In the data, extract each line that holds the string "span".

Stored items from a collection
• • • • • • •

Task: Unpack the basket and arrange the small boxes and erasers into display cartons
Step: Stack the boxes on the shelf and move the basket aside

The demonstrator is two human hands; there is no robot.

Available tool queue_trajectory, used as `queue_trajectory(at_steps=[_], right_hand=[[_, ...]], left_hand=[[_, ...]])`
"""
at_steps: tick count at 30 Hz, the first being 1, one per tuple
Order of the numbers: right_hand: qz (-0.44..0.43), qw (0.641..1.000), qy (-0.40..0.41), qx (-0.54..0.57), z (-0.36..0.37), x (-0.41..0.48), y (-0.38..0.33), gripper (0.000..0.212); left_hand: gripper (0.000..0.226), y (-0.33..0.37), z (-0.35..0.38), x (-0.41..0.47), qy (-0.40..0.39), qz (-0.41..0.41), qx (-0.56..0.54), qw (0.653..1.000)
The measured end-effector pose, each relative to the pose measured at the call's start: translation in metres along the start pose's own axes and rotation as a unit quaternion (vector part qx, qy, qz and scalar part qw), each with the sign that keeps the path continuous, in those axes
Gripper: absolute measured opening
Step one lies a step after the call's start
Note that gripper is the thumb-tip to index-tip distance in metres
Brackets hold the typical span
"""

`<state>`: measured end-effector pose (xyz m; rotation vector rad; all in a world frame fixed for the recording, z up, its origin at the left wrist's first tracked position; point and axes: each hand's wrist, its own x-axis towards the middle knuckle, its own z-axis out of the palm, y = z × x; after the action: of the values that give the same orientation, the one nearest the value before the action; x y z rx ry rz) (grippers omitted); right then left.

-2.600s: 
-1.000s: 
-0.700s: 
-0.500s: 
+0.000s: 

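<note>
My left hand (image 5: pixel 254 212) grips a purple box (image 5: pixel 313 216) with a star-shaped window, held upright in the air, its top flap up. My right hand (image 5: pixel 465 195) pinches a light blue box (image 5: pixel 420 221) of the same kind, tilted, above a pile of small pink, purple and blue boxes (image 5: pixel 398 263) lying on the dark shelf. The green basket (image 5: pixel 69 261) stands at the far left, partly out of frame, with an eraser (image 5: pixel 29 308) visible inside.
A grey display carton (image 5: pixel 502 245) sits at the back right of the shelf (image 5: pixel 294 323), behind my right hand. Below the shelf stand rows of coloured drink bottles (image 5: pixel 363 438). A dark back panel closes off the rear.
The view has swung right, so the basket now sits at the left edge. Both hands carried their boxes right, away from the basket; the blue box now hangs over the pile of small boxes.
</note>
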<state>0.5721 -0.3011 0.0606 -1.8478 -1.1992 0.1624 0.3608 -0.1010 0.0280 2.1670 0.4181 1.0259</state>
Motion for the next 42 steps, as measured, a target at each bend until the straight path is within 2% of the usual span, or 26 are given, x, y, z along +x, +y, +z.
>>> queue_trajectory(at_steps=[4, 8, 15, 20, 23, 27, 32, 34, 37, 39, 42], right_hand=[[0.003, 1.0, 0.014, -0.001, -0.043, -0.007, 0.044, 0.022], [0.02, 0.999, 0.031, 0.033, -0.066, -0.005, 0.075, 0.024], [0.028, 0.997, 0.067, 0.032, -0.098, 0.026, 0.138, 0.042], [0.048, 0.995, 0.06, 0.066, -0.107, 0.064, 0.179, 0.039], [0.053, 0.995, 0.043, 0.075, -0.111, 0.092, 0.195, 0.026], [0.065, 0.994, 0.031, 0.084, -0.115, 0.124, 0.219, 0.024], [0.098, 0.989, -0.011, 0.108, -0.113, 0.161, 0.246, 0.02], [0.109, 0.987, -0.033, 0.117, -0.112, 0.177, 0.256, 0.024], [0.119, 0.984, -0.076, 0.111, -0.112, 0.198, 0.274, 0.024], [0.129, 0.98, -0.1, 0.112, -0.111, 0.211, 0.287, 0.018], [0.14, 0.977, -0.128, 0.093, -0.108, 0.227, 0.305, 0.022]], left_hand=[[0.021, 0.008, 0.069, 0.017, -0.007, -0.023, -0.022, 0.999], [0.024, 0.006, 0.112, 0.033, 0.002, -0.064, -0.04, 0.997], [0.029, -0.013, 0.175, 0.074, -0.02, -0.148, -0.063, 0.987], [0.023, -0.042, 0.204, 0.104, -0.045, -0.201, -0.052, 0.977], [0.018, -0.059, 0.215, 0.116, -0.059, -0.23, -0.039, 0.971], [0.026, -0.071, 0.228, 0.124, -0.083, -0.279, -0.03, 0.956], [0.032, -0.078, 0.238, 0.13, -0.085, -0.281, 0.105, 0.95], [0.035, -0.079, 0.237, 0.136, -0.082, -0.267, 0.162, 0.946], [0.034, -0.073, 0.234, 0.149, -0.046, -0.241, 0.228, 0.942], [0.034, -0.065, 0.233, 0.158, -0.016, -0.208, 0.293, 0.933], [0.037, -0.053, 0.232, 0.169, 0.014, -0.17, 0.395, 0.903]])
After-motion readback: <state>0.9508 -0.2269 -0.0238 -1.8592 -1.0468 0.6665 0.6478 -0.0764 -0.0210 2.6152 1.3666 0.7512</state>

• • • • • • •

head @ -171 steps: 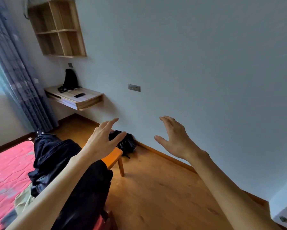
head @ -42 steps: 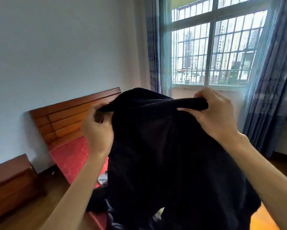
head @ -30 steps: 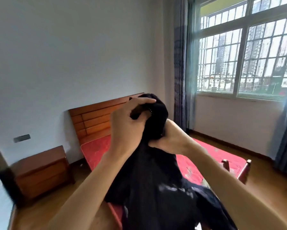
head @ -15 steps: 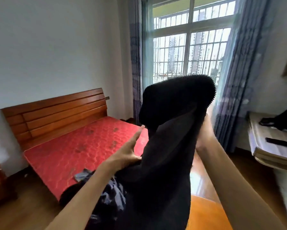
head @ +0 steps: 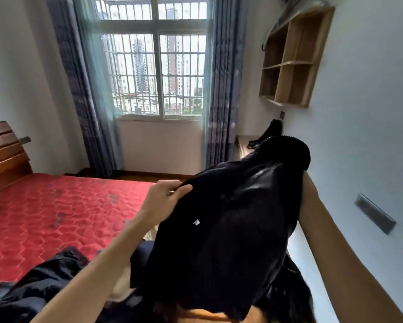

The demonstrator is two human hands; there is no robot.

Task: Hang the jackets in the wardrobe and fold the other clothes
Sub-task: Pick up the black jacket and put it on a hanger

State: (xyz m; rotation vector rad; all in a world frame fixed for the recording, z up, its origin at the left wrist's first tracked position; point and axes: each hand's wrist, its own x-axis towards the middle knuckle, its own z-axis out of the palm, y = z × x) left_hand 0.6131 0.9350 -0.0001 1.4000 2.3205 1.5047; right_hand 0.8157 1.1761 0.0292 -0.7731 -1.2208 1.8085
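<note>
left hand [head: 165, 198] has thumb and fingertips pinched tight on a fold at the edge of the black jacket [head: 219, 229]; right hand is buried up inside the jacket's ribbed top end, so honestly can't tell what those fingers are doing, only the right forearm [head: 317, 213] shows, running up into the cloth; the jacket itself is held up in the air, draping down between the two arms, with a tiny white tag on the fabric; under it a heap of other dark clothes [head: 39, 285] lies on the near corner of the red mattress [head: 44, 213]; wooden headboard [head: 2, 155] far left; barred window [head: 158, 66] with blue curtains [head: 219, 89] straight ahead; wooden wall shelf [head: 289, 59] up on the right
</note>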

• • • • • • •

◆ TASK OUTPUT ◆
Brackets hold the typical span
Motion for the next 42 steps, as measured, a target at each bend until the straight path is within 2% of the usual span, or 26 are given, x, y, z along +x, +y, +z.

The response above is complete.